So sorry about your wife. Please take care of yourself and take care of your daughter. 

Sometimes, even with all the warning signs there isn't much that we can do. We should always remember to say we care and love each other. 

Take care of yourself and family.


----------



## BetrayedDad (Aug 8, 2013)

storynoonewants said:


> I am choosing not to use the betrayed label, she was my wife, the love of my life and the mother of our child. we were 21 weeks into recovery, a little over 10 weeks ago we had drafted a post-nuptial agreement





storynoonewants said:


> my world is spinning with her suicide note saying she had an affair to get even 9 weeks ago where she was used and discarded. she had unprotected sex and was taken advantage of in her depressed state.


Can you clarify? 21 weeks into what recovery? Was the 9 week out incident her second affair? The same OM?


----------



## bandit.45 (Feb 8, 2012)

Man that is so sad. I'm very sorry for your loss. 

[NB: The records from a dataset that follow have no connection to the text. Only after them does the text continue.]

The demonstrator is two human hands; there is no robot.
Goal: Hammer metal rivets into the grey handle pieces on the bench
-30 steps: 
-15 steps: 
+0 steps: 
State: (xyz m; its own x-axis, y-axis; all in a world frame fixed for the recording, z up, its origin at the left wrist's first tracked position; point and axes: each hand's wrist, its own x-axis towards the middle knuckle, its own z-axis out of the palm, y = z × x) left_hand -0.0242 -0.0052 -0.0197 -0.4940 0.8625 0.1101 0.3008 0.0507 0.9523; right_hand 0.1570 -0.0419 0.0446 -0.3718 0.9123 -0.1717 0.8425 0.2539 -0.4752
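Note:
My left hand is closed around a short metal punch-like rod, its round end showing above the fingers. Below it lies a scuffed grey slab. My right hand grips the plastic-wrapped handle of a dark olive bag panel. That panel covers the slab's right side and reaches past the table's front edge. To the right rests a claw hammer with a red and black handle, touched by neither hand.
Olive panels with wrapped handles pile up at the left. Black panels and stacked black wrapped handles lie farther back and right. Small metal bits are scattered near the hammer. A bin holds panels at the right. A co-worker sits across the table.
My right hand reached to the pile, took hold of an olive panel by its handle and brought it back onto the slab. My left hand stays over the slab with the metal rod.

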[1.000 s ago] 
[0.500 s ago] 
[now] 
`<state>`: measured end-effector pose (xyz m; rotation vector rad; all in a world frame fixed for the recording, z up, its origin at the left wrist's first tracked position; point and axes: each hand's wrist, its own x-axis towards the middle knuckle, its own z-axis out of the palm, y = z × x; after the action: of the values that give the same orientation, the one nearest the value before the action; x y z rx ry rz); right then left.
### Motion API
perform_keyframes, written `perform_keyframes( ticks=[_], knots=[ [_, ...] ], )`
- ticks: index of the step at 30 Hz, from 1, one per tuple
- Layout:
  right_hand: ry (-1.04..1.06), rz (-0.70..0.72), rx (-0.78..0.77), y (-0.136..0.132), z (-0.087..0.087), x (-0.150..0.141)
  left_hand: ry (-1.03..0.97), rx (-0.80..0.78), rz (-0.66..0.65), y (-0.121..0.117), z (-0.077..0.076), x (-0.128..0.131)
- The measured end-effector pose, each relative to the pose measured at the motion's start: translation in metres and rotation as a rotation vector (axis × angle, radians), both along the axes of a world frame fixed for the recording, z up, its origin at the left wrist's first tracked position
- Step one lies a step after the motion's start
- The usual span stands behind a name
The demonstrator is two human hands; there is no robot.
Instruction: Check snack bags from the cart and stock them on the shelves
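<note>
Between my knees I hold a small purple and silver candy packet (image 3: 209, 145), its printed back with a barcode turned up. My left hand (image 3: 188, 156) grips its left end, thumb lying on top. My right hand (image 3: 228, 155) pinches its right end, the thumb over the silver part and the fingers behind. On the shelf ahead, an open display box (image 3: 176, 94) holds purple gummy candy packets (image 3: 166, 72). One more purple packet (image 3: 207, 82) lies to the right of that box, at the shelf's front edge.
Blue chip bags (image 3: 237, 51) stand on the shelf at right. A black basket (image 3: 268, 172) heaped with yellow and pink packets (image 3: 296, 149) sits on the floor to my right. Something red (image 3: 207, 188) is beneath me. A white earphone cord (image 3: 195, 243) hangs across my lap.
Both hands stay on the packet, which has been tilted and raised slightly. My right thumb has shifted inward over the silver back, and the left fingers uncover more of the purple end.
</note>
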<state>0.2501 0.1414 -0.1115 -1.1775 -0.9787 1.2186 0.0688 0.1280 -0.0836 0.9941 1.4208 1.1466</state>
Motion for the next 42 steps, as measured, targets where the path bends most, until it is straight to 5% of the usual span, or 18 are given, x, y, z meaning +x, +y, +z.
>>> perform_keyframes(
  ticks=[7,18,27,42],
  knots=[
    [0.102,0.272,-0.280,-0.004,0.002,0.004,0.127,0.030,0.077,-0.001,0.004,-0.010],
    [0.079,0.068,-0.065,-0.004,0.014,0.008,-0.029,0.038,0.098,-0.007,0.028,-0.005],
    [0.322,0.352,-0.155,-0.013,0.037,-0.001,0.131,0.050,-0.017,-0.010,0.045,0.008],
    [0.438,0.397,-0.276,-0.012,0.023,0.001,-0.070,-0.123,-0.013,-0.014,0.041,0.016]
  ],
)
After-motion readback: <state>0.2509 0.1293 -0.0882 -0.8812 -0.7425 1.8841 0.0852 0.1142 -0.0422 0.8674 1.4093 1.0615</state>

Talk to someone... a minister, a counselor... and make sure your daughter gets a counselor immediately.


----------



## turnera (Jan 22, 2010)

You cheated and so she then had an affair? I'm confused.


----------



## convert (Oct 4, 2013)

turnera said:


> *You cheated and so she then had an affair*? I'm confused.


This is the way I took it


----------



## GusPolinski (Jan 21, 2014)

turnera said:


> You cheated and so she then had an affair? I'm confused.





convert said:


> This is the way I took it


Ditto.

Sorry for your loss, OP.


----------



## ConanHub (Aug 9, 2013)

So sorry! Good advice.

Unbelievable loss! This could easily be in the coping with grief and loss section but I hope you get tons of support here.
_Posted via Mobile Device_


----------



## LonelyinLove (Jul 11, 2013)

So sorry. OMG...so sorry.

Prayers for you and your child.


----------



## Dyokemm (Apr 24, 2013)

turnera said:


> You cheated and so she then had an affair? I'm confused.


If I am understanding his post right....I think this is the case.

They were in recovery for 21 weeks.....in her suicide note, she says she had an A 9 weeks ago to 'get even', but was basically used by the POSOM which sent her spiraling.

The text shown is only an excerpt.